* **EXERCISE AIM**
Whenever a line below mentions the word "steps", that line should be copied.

* **DATASET RECORDS**

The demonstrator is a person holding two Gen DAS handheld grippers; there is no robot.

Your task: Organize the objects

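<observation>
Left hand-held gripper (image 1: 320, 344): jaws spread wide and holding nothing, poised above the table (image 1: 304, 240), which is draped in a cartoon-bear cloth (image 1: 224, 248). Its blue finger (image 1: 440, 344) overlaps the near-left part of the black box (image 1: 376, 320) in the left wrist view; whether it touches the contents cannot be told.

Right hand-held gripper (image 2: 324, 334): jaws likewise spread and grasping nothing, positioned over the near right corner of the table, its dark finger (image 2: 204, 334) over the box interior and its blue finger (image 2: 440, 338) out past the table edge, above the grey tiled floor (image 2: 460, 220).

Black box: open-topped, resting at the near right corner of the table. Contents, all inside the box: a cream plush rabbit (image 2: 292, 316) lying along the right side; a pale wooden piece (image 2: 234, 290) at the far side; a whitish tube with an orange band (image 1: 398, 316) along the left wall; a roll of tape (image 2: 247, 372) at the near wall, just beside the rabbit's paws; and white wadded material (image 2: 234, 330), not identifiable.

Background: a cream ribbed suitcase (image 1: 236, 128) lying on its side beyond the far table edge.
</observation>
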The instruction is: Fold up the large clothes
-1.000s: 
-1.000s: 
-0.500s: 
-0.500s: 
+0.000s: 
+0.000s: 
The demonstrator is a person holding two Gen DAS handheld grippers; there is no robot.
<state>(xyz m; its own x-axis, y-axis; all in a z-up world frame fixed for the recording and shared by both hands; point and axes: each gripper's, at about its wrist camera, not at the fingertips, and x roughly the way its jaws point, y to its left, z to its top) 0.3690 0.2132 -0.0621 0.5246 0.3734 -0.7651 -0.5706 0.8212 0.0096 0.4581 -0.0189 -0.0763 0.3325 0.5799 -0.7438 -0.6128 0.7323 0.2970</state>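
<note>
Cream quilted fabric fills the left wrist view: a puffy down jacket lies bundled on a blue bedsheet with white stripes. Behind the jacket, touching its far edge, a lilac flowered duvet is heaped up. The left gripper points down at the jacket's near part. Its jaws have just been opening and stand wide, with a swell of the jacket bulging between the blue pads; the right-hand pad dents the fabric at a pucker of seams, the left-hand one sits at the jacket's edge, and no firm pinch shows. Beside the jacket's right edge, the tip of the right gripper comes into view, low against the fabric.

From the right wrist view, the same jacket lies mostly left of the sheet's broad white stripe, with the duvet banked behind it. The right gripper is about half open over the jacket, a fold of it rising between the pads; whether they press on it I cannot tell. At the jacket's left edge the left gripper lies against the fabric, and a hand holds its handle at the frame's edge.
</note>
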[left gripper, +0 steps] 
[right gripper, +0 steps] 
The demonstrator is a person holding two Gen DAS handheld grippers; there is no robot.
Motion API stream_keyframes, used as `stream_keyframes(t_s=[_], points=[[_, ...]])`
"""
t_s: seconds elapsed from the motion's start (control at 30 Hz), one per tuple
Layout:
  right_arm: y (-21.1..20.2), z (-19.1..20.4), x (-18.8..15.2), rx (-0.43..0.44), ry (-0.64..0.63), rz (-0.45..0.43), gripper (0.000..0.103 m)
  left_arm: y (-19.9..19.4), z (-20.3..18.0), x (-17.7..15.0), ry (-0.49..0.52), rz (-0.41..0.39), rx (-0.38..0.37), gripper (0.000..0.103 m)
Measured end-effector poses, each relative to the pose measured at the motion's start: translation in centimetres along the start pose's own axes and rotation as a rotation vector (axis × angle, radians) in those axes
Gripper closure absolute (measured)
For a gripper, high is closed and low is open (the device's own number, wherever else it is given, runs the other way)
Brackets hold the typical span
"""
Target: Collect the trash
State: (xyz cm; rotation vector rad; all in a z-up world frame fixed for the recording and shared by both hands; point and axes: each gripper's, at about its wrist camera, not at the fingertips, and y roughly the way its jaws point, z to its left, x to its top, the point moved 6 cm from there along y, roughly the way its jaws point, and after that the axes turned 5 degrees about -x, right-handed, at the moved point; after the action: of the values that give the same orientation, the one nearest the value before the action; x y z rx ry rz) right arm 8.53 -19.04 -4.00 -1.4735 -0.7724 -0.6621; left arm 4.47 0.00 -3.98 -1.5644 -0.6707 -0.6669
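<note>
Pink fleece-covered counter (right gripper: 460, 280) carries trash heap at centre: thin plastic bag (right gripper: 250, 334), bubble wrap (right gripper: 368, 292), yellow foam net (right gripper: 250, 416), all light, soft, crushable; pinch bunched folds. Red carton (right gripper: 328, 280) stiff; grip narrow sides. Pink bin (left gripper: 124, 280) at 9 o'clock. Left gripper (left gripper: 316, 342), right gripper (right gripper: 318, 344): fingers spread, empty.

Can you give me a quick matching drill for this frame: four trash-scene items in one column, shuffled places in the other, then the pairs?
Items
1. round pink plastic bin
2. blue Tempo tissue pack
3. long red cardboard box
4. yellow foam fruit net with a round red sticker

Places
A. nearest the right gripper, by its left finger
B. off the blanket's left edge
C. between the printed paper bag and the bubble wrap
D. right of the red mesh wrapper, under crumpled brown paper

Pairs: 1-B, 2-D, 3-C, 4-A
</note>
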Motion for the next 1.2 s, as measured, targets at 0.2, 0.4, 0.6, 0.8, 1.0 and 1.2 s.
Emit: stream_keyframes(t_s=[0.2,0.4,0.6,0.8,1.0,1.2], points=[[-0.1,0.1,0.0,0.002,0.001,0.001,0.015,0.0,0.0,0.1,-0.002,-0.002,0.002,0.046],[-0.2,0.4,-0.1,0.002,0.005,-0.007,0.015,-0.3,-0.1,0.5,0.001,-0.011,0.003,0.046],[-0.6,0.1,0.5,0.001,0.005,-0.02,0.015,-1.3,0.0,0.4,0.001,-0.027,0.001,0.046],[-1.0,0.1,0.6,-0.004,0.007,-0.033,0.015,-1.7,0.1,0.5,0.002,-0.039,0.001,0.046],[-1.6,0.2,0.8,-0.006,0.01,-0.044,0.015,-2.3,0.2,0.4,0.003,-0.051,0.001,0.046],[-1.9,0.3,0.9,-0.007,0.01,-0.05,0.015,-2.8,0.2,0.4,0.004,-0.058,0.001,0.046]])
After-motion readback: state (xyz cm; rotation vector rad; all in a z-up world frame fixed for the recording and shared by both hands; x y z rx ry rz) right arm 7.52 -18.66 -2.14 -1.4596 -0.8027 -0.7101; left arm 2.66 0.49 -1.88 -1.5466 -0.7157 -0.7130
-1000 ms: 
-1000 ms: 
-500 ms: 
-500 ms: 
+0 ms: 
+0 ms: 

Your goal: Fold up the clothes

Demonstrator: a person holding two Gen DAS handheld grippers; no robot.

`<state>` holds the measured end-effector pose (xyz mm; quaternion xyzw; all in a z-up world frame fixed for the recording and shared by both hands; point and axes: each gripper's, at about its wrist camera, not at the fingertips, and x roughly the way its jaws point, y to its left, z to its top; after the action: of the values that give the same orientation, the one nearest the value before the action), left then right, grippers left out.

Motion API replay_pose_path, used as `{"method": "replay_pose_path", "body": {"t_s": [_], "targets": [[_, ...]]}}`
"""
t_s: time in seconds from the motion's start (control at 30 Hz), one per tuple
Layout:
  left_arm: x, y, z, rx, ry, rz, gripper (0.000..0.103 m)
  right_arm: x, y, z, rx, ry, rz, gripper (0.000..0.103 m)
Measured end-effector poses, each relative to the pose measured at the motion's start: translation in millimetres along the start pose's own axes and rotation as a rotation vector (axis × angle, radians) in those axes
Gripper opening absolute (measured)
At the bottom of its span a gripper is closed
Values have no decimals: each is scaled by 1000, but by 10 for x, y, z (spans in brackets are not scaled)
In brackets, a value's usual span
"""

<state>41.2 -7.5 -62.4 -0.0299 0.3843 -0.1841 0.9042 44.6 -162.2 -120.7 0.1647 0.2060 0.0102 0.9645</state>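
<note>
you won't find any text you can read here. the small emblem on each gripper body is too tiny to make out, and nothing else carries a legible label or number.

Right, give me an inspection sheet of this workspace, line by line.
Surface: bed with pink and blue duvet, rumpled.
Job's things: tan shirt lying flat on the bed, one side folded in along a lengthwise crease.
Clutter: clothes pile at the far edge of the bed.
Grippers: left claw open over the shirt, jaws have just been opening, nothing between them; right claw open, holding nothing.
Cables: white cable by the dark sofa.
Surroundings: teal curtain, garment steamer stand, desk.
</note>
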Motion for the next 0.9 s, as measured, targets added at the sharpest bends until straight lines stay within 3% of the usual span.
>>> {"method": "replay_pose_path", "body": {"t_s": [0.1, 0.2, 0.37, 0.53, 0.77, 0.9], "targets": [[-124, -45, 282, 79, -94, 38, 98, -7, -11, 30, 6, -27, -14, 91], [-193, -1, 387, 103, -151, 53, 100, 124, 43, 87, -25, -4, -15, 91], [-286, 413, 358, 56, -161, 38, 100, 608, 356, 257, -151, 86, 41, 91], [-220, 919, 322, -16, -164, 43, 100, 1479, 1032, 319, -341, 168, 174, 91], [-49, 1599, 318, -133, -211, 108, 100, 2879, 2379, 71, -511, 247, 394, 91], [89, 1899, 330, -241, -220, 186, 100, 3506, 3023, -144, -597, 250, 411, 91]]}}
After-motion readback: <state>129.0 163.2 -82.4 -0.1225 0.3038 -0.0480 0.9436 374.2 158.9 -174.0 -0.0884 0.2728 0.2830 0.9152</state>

* **REPLY**
[left gripper, +0 steps] 
[right gripper, +0 steps] 

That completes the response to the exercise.